No matter how you proceed with your open mike, the clapping, cheering, supportive yelps and congratulatory pats on the back at the end of every story will encourage each woman and girl to keep being gutsy, keep taking risks in her day-to-day life. And when the electrified crowd finally dances its way out the door, you can be sure they’ll know that being
Women With Ovaries
enhances their own lives and serves as a fine example to others of what a woman can be.
It is my hope that the
That Takes Ovaries!
Open Mikes that you organize (especially the bigger, public ones) will be fund-raisers, with a percentage of the money raised going to local girls’ groups and a percentage going to the organization Equality Now for their work to stop female genital mutilation (FGM) and the equally horrible but separate atrocity of sexual enslavement. (For general info on fund-raising)

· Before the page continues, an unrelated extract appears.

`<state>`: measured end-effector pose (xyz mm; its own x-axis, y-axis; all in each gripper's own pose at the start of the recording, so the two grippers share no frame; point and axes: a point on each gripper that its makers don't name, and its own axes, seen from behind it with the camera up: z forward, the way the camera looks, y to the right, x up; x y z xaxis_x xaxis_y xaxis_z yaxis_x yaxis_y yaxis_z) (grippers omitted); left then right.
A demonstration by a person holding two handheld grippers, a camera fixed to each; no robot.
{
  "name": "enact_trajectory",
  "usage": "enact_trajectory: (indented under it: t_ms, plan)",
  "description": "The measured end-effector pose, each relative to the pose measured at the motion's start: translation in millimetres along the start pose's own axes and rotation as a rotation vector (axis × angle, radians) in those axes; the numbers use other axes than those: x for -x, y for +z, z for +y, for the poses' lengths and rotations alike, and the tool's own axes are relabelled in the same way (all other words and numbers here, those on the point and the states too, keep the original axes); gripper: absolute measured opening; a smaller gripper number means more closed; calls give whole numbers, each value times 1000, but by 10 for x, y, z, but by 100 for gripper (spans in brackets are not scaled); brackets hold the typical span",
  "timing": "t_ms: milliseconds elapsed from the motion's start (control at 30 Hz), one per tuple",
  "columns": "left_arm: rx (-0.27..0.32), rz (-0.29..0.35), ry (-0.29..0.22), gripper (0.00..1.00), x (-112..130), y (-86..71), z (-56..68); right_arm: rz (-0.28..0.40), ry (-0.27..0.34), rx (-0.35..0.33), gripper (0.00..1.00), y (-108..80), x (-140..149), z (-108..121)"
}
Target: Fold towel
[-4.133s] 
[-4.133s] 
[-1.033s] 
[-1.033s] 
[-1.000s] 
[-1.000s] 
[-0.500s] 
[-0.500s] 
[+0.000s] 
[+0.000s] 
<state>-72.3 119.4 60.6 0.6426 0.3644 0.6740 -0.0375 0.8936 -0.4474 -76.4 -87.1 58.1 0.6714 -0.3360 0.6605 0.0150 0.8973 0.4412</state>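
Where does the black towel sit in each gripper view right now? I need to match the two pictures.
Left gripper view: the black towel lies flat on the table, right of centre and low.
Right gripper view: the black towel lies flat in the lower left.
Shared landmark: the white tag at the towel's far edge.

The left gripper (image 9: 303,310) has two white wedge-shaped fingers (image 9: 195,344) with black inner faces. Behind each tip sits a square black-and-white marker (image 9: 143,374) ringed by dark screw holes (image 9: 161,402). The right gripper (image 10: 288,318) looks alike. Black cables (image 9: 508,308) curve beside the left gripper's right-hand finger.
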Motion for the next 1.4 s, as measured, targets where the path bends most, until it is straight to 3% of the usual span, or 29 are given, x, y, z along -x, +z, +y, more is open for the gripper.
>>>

FGM is one of the most atrocious human rights abuses perpetrated against girls around the globe. To date, 130 million females from Africa to Europe and the United States have been mutilated and suffer permanent disabilities from the barbaric act. An unknown number die each year during and after the procedure. Equality Now works with community-based leaders and grassroots groups worldwide to promote a better understanding of FGM and effective strategies for its eradication
This is how Fauziya Kassindja, who managed to escape FGM, describes it in her story in
That Takes Ovaries!:
A harmful traditional practice among some African, Asian, and Middle Eastern cultures, female genital mutilation (FGM) is performed on about two million infants, girls, and
women each year. That’s more than five thousand a day. Depending on the local custom, you will either “only” have your clitoris cut off, or you will lose the whole thing, including labia minora and majora. If it is the latter, you are sewn up, leaving a small hole, hardly big enough to allow pee and menstrual blood to squeeze out. Then, with each baby you birth, you are recut and resewn anew. The rationale behind FGM is complex: It is tradition; it is thought to protect virginity and prevent promiscuity; uncircumcised females are considered dirty; girls must be cut as a requirement for marriage; and circumsised girls and women are deemed more sexually desirable.